PROBLEM DESCRIPTION: Determine which lines of the records include the word "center", and copy them.

SOURCE MATERIAL:
───

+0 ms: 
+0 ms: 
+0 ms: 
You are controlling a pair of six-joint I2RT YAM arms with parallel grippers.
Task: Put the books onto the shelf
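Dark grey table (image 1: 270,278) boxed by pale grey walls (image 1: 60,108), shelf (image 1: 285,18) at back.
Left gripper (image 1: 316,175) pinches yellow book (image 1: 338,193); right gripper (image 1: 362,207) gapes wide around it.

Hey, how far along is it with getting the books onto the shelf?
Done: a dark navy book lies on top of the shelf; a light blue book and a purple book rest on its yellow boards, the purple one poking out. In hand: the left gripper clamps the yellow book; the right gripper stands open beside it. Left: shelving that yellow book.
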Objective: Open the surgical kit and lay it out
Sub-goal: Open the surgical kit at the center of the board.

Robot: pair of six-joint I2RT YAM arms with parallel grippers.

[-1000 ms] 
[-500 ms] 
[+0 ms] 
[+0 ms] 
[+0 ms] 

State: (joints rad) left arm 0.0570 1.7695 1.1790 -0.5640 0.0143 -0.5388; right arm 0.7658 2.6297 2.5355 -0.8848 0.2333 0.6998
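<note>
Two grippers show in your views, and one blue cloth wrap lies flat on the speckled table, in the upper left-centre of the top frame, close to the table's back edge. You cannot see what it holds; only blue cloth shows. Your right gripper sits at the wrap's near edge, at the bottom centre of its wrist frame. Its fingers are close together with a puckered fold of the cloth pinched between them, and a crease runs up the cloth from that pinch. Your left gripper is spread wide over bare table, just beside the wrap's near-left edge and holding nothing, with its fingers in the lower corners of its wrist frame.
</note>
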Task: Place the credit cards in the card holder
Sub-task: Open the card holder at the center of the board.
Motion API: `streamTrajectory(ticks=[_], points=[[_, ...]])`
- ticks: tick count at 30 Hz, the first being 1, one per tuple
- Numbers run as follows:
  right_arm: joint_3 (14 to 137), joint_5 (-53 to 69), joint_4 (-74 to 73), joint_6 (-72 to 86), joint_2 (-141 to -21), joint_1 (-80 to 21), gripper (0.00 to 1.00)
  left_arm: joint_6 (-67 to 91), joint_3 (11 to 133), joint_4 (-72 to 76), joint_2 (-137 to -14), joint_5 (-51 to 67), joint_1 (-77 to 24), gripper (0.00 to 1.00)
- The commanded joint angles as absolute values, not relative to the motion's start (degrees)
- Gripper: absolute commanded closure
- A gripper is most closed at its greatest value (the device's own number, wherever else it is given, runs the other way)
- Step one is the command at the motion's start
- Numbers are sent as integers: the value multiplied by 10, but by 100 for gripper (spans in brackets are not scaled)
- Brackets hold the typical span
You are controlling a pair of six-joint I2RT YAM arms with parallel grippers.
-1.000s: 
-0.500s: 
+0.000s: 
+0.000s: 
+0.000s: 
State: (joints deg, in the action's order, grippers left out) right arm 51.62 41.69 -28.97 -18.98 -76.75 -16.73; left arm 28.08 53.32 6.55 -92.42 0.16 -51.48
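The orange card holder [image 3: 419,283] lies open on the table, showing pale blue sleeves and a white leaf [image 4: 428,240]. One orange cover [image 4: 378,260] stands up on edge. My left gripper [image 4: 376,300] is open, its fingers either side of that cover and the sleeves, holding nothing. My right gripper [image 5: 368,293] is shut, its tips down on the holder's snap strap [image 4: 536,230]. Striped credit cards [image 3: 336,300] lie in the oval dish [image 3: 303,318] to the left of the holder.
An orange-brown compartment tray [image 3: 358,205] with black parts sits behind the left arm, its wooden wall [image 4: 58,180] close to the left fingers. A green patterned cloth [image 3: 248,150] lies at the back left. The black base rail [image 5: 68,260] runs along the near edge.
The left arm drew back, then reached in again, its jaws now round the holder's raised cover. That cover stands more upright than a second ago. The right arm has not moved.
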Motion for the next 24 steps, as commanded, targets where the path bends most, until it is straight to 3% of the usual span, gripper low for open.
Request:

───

EXERCISE SOLUTION:
Sub-goal: Open the surgical kit at the center of the board.
Sub-task: Open the card holder at the center of the board.

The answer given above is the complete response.